I am 9.5:1 now.... That may change a little not sure yet..

Originally Posted by SB (Post 4487076)
Yeh, 114 doesn't thrillme, but a call can have that changed.

What compression on those?

I'd have to look back somehow and find FF's compression...I think it's close to 9:1.


articfriends 10-01-2016 07:24 PM


Originally Posted by MILD THUNDER (Post 4487107)
My controlled induction 2016 cam software, suggests for Tim's engine, max rpm of 6000, A 252/260 108 LSA 654/680 lift cam.

My dyno simulator, with tims 241/246, 112 LSA cam, shows a peak HP of 658HP at, 5500 with his components( prob not far off if tim had dynoed with no accessories and dyno headers). Switching to the cam softwares 252/260, hp peak goes up to 699 at 6000RPM. Switching that 252/260, from a 108 LSA, to a 112 LSA with a 110ICL, the HP climbs again, to 711hp at 6000. Going to a 114, with a 110 ICL, drops it big time, to 683HP at 6000rpm.

So, back to the 252/260, 112 LSA setup. Sim say 711HP at 6000RPM. Thats with a CFM rating of 1000CFM. Bumping that, to a 1250 CFM, the engine is now making 728HP at 6000RPM. Peak torque, still in the 4500RPM range.

Now, granted thats just pplaying around with a software program, but that certainly seems fairly in line with this guys claims?

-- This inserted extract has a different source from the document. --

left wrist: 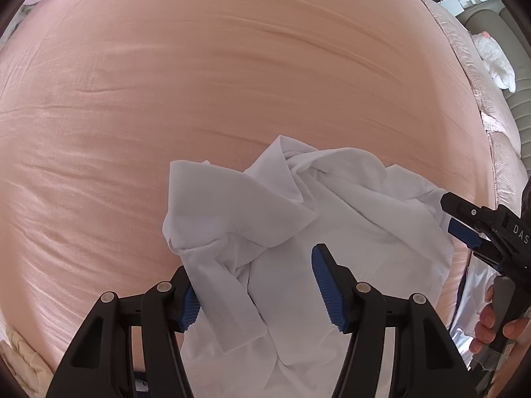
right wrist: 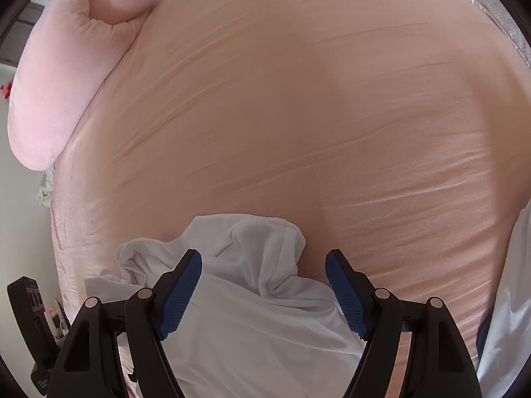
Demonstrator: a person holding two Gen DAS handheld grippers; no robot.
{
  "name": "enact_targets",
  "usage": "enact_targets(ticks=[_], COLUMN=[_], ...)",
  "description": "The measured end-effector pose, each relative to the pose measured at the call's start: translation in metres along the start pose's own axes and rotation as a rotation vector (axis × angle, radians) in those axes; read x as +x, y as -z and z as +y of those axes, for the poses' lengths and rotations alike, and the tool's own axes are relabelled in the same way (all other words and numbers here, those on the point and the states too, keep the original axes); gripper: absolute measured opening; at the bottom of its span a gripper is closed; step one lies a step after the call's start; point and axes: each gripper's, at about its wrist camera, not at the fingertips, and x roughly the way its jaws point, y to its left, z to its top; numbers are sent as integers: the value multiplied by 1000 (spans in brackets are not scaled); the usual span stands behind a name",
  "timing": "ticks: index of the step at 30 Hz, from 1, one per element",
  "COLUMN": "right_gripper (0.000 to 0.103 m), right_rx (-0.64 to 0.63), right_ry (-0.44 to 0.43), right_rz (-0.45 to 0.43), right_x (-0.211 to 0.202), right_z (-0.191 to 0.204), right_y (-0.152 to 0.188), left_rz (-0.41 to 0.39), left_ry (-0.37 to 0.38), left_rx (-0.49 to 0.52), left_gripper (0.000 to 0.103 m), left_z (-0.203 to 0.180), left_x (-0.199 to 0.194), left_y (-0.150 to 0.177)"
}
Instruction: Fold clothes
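A: Where's the garment sitting right now?

B: White garment (left wrist: 332,205) is lying crumpled on the pink bed sheet (left wrist: 232,66), directly under and just ahead of both grippers. Not flat yet: several loose folds are bunching ahead of the left gripper (left wrist: 257,287), and one narrow strip, maybe a sleeve, is trailing back between its fingers.

A: Left gripper state?

B: Spread. Blue pads are standing apart and cloth is passing between them, brushing the left-hand pad, but nothing is being pinched. It's pointing steeply down at the pile.

A: Right one?

B: Right gripper (right wrist: 264,292) is spread wide too, hanging over the garment's edge. In its own view, a raised fold (right wrist: 265,242) is sitting just ahead, between the fingers, pads clear of it. From the left wrist view it's coming in from the right side, at the cloth's far edge, with the person's hand (left wrist: 494,318) wrapping the handle.

A: Why both open over the heap?

B: My read: they're looking for grasp points. One gripper per side makes sense for pulling the fabric taut and spreading it before any fold.

A: Progress?

B: Early, I'd say. Garment is lying bunched, no clean fold showing.

A: Risks?

B: Grabbing two layers at once in that bunch. Thin fabric, likely slipping easily. Pink pillow (right wrist: 66,66) is sitting well ahead-left of the right gripper, not interfering.
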Motion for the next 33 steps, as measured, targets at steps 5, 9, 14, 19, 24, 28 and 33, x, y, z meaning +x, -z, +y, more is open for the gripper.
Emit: enact_targets(ticks=[5, 9, 14, 19, 24, 28, 33], right_gripper=[77, 77, 77, 72, 34, 20, 16], right_rx=[-63, -128, -218, -237, -355, -497, -671], right_ry=[96, 146, 284, 333, 306, 360, 549], right_rz=[27, 23, 25, 13, 8, -19, -87], right_x=[20, 30, 47, 56, 46, 48, 56], right_z=[11, 29, 60, 80, 76, 97, 118], right_y=[8, 15, 26, 33, 19, 33, 45], left_rz=[-15, -57, -118, -146, -170, -224, -291], left_ry=[-6, -44, -128, -158, -240, -329, -450], left_rx=[6, 48, 102, 134, 165, 224, 330], left_gripper=[57, 56, 34, 23, 16, 15, 11], left_z=[3, 0, -8, -5, -23, -35, -44], left_x=[-1, -5, -6, -16, -8, -9, -19], left_y=[2, 5, 8, 9, 10, 2, 0])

Here is a few that I have built for power boats. 540-548 bbc's, ported Iron eagle 308 heads, not radical porting, but detail work, chamber work, ex port work, the intake received attention thru the whole runner, about 320cc ish when done. 10:1, the Dart single plane that came on the boat originaly, on the mecruiser HP 500 502, Custom comp hydraulic roller, 252-260 at .050, .640 lift, 112 lobe sep. For numerous reasons. Did like 8-10 of those, either 540's or 548's out of the original 502 blocks. THey would make 715-730 hp, and about the same for tq, peaked about 5800 for hp, in the 4500ish for tq, depending on carbs used. And they rocked. Also built similar engines, but made them 509's, using the stock crank, they would make about 680hp and about 665 for tq, but, I would pull the duration back to 248-256,to keep the same rpm range.They would actualy go 6000-6200 for peak hp, same lobe family, so the lift was the same, and the same 112 lobe sep.

That is almost dead identical to my blower cam from MK I previously ran that am going to reuse as a start ( may very well have to up compression or change cam specs before im done) to my 540 n/a project with except its on a 114, shows like 708 theoretical hp with a little less compression, prob too much cam for compression I have but am going to run it anyways, Smitty

Full Force 10-01-2016 07:25 PM

My heads and intakes will be touched up, port marched and flowed before I even think about cams, that's per my buddy that's helping me get this fixed up, I am gonna ask him if bumping compression from 9.5 to 9.8 will hurt anything, I run 93 no matter what also so that's not a concern for me... But that's where I am starting, I am gonna look at everyone's ideas but minimalist who actually influences me, as of now it's my buddy Bill, scott and Joe...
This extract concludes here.